● Task brief: Copy out each line from the material where the word "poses" is found.

● Data to process:
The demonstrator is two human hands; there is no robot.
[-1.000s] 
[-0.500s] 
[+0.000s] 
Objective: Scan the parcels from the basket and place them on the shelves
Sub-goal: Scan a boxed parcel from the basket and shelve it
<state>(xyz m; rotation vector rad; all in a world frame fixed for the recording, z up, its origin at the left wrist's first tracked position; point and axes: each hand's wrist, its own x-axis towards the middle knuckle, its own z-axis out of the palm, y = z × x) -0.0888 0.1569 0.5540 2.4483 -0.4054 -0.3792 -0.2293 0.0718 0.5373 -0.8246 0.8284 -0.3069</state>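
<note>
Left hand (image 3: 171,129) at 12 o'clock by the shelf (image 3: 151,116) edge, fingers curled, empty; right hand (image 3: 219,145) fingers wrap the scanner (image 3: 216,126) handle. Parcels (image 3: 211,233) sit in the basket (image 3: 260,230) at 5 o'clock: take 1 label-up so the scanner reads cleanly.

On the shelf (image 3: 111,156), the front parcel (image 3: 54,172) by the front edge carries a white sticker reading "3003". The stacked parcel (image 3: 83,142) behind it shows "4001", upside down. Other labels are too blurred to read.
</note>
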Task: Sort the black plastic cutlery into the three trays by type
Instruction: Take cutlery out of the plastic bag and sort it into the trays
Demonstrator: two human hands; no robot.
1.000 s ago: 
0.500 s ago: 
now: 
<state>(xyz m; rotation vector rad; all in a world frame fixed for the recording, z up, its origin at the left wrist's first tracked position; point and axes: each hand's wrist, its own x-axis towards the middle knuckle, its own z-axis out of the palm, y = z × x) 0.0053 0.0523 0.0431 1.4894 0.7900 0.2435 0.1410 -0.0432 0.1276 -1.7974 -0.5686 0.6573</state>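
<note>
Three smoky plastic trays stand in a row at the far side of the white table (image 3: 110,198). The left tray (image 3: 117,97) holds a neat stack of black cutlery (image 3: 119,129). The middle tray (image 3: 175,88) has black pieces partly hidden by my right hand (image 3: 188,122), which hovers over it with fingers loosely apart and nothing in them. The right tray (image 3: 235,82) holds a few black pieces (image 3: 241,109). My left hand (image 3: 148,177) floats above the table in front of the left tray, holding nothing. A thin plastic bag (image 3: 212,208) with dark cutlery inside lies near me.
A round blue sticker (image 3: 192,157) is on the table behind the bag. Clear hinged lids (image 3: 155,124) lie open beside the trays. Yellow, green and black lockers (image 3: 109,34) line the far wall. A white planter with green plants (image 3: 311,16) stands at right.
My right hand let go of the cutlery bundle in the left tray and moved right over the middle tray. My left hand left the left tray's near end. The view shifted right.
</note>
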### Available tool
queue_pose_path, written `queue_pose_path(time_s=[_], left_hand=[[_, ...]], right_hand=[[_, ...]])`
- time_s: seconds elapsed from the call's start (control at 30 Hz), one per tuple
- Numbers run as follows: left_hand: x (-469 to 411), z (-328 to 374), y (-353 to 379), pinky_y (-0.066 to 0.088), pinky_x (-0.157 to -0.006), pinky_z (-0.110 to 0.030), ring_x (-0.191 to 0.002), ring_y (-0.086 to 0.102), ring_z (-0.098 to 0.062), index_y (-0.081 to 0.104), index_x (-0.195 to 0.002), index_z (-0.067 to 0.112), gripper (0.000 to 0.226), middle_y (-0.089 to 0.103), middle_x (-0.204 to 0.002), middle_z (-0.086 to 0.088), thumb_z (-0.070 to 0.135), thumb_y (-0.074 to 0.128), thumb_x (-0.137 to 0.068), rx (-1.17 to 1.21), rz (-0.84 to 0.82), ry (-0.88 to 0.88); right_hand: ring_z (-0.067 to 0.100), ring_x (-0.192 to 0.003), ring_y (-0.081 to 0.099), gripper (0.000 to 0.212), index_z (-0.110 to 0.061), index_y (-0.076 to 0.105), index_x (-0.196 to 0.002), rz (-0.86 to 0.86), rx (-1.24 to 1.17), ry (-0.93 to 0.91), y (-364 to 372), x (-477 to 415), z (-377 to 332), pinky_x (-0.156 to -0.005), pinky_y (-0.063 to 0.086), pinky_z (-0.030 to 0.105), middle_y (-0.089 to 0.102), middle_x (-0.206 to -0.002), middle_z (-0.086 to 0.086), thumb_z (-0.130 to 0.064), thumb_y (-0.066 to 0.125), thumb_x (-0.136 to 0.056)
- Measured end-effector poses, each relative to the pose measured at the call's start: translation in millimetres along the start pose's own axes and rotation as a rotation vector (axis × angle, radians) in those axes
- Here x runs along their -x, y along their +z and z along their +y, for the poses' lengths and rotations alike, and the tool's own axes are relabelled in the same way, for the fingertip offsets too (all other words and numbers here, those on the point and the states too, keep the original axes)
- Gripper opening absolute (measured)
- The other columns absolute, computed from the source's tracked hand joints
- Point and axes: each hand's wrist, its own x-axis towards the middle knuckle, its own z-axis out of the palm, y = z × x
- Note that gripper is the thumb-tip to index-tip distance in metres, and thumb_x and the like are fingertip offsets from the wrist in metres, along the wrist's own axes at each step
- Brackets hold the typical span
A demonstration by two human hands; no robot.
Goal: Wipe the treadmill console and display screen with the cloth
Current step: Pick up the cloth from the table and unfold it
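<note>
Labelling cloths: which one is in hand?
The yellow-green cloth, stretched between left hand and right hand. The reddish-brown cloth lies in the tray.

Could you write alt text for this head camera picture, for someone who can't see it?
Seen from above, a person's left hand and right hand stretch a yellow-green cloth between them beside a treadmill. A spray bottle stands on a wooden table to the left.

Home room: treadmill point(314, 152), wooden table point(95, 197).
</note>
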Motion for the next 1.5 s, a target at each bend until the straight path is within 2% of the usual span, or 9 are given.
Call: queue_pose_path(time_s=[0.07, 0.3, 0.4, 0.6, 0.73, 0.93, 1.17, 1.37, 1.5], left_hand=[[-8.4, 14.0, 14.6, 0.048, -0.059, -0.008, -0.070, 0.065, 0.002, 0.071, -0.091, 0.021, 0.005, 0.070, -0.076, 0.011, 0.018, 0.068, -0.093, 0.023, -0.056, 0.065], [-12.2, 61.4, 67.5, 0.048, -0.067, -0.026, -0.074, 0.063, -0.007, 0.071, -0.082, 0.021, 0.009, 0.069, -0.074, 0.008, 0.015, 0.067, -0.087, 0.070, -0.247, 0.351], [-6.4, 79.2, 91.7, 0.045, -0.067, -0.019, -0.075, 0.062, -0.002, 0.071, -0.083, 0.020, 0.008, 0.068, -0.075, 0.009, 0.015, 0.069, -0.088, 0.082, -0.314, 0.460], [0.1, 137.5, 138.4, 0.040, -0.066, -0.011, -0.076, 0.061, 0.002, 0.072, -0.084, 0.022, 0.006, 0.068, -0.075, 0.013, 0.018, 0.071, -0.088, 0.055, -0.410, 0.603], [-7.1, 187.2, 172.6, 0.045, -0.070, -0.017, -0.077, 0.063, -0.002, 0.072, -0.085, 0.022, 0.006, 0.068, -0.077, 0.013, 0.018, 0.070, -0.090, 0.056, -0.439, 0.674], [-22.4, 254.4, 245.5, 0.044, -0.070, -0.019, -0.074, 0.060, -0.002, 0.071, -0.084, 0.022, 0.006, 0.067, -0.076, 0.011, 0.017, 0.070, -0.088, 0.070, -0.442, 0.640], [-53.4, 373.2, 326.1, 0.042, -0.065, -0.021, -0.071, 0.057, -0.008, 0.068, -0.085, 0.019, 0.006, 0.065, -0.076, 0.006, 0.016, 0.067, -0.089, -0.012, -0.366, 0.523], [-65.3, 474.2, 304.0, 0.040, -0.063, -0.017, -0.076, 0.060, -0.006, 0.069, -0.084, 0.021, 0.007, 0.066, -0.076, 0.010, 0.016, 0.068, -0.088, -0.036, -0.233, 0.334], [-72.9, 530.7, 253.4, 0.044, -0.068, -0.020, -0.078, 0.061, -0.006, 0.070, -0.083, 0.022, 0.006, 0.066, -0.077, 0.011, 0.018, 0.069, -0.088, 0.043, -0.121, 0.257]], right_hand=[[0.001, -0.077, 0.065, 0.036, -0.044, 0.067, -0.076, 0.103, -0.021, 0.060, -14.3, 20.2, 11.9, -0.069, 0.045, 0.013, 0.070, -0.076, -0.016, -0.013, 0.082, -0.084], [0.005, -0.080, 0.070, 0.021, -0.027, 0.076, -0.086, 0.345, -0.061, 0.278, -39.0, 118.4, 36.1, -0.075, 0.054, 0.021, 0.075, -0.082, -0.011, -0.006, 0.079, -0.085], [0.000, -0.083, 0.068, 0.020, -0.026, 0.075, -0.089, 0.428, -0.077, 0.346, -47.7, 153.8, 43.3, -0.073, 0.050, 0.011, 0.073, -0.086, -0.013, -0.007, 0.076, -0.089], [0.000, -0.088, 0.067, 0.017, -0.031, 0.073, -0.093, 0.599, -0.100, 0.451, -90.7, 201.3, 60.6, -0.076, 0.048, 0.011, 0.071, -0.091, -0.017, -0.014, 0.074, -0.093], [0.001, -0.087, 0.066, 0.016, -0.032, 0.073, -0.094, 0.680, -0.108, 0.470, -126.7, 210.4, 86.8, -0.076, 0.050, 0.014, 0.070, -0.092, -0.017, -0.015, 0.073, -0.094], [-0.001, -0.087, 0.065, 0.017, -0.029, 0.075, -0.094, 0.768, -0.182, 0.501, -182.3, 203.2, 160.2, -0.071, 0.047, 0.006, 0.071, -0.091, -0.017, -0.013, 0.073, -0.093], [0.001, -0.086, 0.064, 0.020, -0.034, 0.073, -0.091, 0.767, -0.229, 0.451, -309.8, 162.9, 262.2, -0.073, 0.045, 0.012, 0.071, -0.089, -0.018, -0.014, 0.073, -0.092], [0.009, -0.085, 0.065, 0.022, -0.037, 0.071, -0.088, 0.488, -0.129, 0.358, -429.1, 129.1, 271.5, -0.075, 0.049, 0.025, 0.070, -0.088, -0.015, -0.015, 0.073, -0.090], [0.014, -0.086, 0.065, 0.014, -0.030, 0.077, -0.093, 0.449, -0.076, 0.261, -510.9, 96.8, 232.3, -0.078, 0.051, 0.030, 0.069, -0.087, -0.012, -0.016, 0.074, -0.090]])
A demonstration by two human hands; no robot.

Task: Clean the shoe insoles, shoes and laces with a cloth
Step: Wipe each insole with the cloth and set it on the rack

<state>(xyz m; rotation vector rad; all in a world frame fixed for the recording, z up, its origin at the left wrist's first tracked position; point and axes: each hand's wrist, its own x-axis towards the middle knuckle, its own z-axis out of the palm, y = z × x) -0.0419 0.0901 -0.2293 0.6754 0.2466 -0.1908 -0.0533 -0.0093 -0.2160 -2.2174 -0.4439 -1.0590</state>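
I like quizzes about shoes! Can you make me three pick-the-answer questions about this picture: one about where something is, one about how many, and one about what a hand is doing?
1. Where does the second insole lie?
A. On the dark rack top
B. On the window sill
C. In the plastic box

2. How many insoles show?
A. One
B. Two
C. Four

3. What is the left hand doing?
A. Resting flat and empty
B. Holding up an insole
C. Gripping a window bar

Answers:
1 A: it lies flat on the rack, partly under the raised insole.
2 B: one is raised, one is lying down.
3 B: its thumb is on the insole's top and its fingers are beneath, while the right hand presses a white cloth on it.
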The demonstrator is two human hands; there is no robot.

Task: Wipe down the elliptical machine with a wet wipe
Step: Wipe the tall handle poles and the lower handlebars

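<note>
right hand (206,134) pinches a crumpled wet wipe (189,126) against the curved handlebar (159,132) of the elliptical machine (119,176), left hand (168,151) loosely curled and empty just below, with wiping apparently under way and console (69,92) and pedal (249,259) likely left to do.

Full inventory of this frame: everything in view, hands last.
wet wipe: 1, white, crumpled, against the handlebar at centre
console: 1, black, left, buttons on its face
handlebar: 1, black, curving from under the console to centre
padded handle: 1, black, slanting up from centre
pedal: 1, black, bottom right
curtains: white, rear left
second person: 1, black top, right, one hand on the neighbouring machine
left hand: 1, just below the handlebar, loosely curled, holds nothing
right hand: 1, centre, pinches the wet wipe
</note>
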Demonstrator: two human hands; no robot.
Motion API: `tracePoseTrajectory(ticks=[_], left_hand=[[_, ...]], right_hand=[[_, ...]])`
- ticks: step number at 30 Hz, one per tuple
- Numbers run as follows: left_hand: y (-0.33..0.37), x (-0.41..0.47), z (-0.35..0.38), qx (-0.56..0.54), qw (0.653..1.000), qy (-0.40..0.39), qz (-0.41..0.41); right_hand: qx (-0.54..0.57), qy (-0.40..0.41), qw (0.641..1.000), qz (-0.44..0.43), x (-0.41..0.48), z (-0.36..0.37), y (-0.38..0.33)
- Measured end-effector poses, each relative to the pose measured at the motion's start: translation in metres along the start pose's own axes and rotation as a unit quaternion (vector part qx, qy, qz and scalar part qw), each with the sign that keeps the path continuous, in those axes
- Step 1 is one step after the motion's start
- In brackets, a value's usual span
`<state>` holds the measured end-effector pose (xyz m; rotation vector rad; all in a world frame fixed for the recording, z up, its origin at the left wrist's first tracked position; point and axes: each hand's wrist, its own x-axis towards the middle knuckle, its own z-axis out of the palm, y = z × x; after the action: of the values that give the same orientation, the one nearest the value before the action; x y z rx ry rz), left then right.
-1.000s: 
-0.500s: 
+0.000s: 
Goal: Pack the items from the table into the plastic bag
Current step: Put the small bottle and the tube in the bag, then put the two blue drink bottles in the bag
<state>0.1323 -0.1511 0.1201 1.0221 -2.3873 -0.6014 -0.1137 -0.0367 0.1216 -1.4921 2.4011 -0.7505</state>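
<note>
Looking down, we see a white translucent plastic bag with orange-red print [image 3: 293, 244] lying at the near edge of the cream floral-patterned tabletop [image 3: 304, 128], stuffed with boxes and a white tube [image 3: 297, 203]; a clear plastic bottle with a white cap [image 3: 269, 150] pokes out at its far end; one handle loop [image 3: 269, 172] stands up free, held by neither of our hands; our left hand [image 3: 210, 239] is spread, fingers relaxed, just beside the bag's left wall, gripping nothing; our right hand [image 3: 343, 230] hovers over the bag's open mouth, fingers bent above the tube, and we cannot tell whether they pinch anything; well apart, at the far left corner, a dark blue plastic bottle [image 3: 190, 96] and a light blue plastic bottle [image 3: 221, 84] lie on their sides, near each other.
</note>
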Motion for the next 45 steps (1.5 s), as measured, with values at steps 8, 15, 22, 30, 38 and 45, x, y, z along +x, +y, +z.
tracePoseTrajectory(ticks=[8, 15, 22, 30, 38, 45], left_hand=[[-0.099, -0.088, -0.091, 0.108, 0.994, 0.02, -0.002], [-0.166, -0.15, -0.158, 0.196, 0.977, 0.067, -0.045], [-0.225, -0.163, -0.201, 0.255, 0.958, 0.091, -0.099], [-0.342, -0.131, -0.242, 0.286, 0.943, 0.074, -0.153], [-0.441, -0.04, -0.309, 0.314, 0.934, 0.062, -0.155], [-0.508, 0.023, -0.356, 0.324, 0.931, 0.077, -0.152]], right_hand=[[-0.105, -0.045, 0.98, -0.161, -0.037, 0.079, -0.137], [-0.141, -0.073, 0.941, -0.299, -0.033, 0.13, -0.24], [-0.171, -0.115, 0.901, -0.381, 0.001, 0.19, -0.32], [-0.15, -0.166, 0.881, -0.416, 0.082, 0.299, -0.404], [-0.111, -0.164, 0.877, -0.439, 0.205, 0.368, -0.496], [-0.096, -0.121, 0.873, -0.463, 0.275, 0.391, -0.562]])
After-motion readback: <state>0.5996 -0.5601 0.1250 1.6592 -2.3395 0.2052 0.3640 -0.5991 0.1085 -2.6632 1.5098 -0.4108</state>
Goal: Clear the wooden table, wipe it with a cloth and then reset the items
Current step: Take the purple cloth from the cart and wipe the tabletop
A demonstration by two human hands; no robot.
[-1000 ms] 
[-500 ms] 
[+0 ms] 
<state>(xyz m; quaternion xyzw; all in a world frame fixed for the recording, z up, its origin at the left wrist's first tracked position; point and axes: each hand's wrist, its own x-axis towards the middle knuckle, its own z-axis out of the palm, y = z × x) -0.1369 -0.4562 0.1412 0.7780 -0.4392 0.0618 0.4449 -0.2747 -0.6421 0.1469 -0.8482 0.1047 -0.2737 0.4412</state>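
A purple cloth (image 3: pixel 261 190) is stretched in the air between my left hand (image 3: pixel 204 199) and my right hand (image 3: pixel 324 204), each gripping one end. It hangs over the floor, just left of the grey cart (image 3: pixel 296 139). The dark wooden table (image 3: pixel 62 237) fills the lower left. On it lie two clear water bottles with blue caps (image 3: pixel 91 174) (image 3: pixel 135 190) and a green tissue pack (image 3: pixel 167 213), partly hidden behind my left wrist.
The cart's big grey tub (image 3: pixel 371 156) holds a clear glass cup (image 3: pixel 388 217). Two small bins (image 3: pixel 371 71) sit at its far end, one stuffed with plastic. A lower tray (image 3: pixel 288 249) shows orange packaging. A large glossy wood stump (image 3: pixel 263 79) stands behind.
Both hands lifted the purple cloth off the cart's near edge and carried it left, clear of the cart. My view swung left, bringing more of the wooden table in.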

● Result of the task:
- Measured end-effector poses, each relative to the pose measured at the call's start: translation in millimetres along the start pose's own axes and rotation as a rotation vector (axis × angle, radians) in those axes
- Here x runs along their -x, y along their +z and z along their +y, for the poses' lengths and rotations alike, and the tool's own axes are relabelled in the same way, for the fingertip offsets too (all other words and numbers here, those on the point and the states too, keep the original axes)
- Measured end-effector poses, each relative to the pose measured at the motion's start: translation in metres along the start pose's own axes and rotation as a unit quaternion (vector part qx, qy, qz and scalar part qw), each with the sign that keeps the path continuous, in those axes

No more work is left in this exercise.